This box plot with a color gradient was chosen because:

📌 Effective Comparison: It visually compares CSAT score distribution across different agent tenure groups in a single view.

📌 Trend Identification: The red dashed line (Average CSAT) helps highlight fluctuations in satisfaction scores over tenure periods.

📌 Outlier Detection: Box plots clearly show variations, including potential dips or consistency in performance, which is crucial for insights.

##### 2. What is/are the insight(s) found from the chart?

1️⃣ CSAT scores are relatively stable across different agent tenure groups, with slight fluctuations.

2️⃣ Newer agents (On Job Training & <30 days) have similar CSAT scores to experienced agents (>90 days), indicating that training programs may be effective in preparing agents.

3️⃣ CSAT slightly declines for agents in the 31-90 day range, suggesting possible burnout, complacency, or gaps in continuous learning.

##### 3. Will the gained insights help creating a positive business impact?
Are there any insights that lead to negative growth? Justify with specific reason.

✅ Positive Impact:



*   A well-structured training program ensures that even new agents perform at a high level, leading to consistent customer satisfaction.

*   Stable CSAT across tenure groups suggests hiring and onboarding processes are working well.


❌ Potential Negative Impact:

*   The dip in CSAT for agents with 31-90 days tenure could indicate motivation or learning curve issues. If left unaddressed, this could lead to dissatisfied customers and reduced efficiency.

*   Ensuring continuous skill development, engagement, and support for mid-tenure agents can prevent this decline.



#### Chart - 10

In [None]:
# Chart - 10 visualization code


# Assuming your DataFrame is named 'flipkart_df'
# and has columns 'CSAT Score' and 'connected_handling_time'

# 1. Create the Violin Plot for Response Time Distribution:
plt.figure(figsize=(10, 6))
sns.violinplot(x='CSAT Score', y='connected_handling_time', data=flipkart_df,
               inner="quartile", palette='viridis', bw=.2)

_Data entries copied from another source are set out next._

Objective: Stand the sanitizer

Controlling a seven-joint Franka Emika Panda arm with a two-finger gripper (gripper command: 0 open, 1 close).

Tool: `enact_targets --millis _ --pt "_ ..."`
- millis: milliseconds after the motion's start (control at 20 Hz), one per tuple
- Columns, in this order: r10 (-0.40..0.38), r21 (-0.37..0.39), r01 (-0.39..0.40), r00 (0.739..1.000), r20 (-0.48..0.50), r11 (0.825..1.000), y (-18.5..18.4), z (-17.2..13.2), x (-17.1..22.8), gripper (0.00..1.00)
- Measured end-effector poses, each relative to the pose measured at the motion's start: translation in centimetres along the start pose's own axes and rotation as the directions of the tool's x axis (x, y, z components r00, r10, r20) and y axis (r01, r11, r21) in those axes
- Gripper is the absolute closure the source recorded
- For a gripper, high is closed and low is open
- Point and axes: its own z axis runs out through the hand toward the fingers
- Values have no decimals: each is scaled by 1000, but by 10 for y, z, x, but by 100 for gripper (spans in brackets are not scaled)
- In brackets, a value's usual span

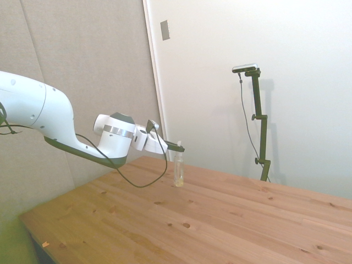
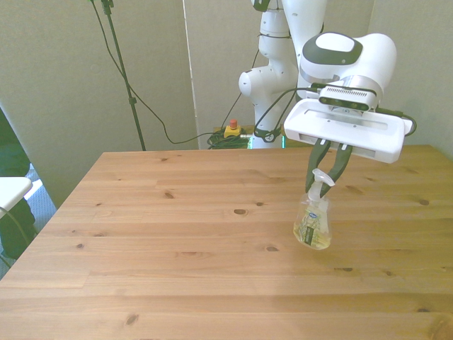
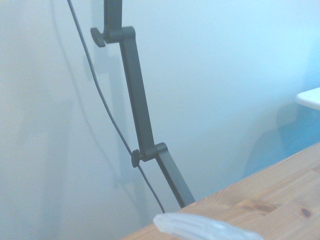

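At the right of centre in the front view, the end effector (image 2: 327, 175) points down with its two dark fingers (image 2: 345, 161) drawn in narrow around the white pump top of the sanitizer (image 2: 313, 224), gripping it at the neck. The bottle hangs upright below the fingers, its clear body with pale yellowish liquid and a small label, its base on or just at the wooden surface (image 2: 177, 234); the contact itself is hard to judge. In the side view the end effector (image 1: 179, 147) sits at centre frame and the sanitizer (image 1: 179, 170) stands vertical beneath it, near the far edge of the surface (image 1: 209, 220). In the wrist view only a blurred clear sliver of the sanitizer (image 3: 200, 227) shows at the bottom edge, cut off by the frame.
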Motion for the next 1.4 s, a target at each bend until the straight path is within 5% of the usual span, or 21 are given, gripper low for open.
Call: enact_targets --millis 900,950,1400 --pt "-36 -30 35 999 -34 999 1 22 -19 100" --pt "-38 -33 37 999 -33 999 2 23 -21 0" --pt "-45 -33 44 999 -25 998 4 22 -27 0"
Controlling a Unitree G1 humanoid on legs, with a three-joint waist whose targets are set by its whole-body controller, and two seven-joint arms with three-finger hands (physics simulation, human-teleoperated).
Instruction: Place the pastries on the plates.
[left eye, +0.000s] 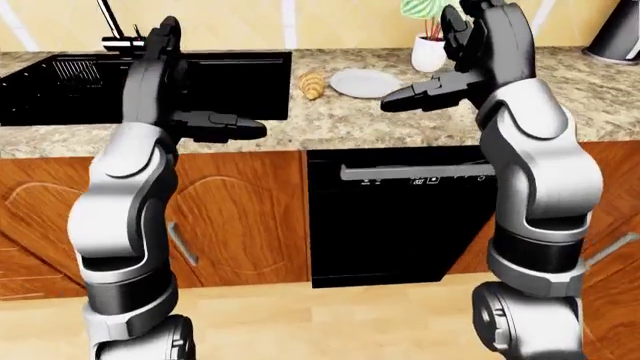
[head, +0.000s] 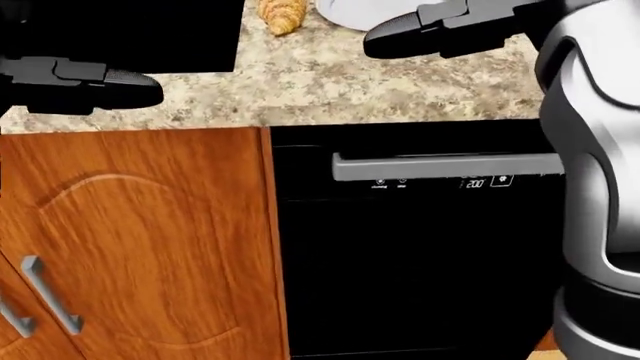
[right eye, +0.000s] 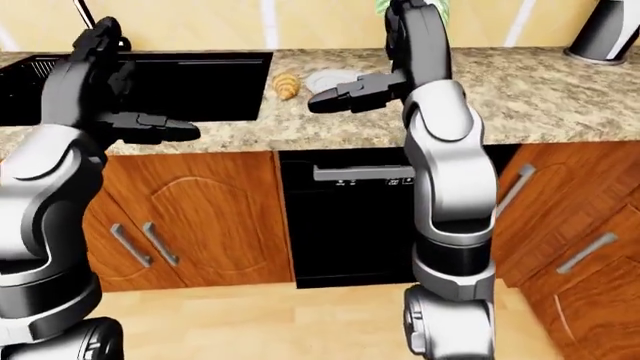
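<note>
— Pastry first: where is it?
— One croissant (left eye: 312, 84) lies on the granite tabletop (left eye: 400, 124), near the top of the left-eye view, just right of the black sink (left eye: 120, 86). A white plate (left eye: 363, 82) sits just beside it on its right, not touching it as far as I can tell.
— And the hands?
— Both are raised over the tabletop's near edge. The left hand (left eye: 205, 124) is at the left, fingers stretched out straight, holding nothing. The right hand (left eye: 440, 94) hangs near the plate, fingers likewise spread and extended, also holding nothing.
— Anything else around?
— A potted plant (left eye: 430, 37) in a white pot stands beyond the plate. Below the tabletop are wooden cabinet doors (head: 140, 240) and a black dishwasher (head: 420, 247) with a grey handle.
</note>
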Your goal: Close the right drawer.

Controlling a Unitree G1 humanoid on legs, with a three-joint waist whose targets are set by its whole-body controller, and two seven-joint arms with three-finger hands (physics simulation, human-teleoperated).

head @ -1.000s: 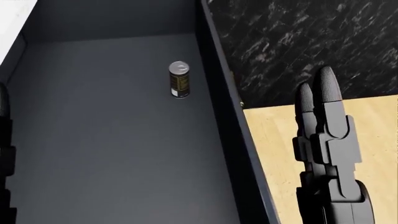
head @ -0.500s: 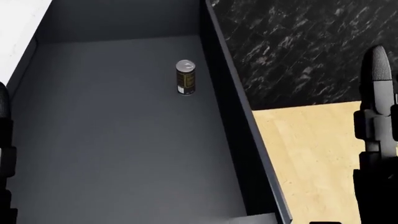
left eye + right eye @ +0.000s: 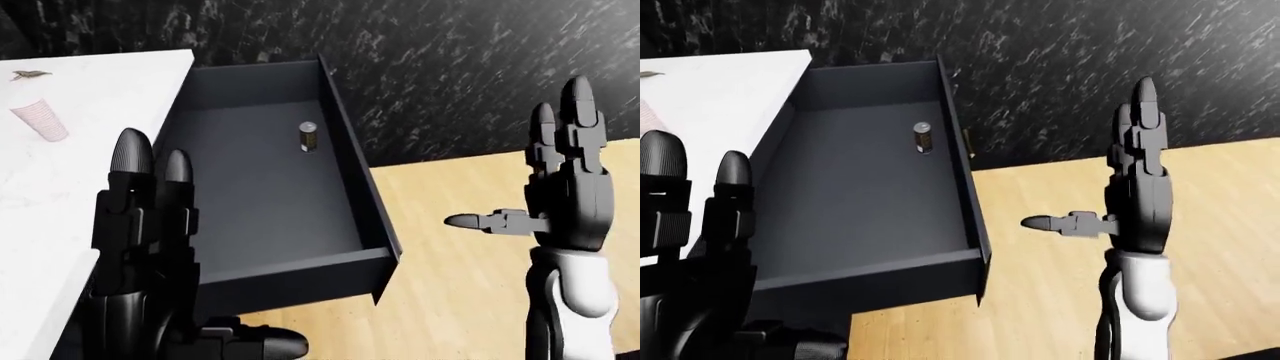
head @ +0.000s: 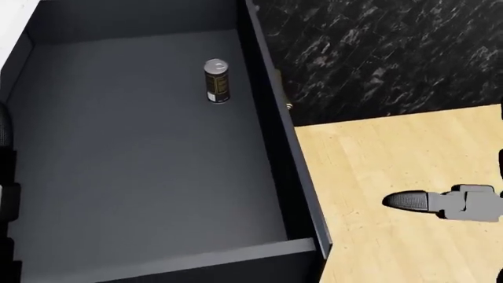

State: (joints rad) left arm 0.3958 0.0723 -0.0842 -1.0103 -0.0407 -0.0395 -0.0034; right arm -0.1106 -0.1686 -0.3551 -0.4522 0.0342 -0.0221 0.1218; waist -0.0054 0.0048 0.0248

# 2. Overlay a Box Plot for Statistical Summary:
sns.boxplot(x='CSAT Score', y='connected_handling_time', data=flipkart_df,
            width=0.3, boxprops={'zorder': 2}, showfliers=False)  # showfliers=False to remove outliers

# 3. Customize for a More Creative Look:
plt.title('CSAT Score vs Response Time Distribution', fontsize=16)
plt.xlabel('CSAT Score', fontsize=12)
plt.ylabel('Response Time (minutes)', fontsize=12)
plt.xticks(rotation=45, ha='right', fontsize=10)
plt.grid(axis='y', alpha=0.5)
sns.despine(top=True, right=True)

# 4. (Optional) Add a Connecting Line to Highlight the Trend:
# This helps show the overall trend of response time across CSAT scores
# Calculate median response time for each CSAT score
median_response_times = flipkart_df.groupby('CSAT Score')['connected_handling_time'].median()
plt.plot(median_response_times.index, median_response_times.values,
         marker='o', color='red', linestyle='--', label='Median Response Time')
plt.legend()

plt.tight_layout()
plt.show()

##### 1. Why did you pick the specific chart?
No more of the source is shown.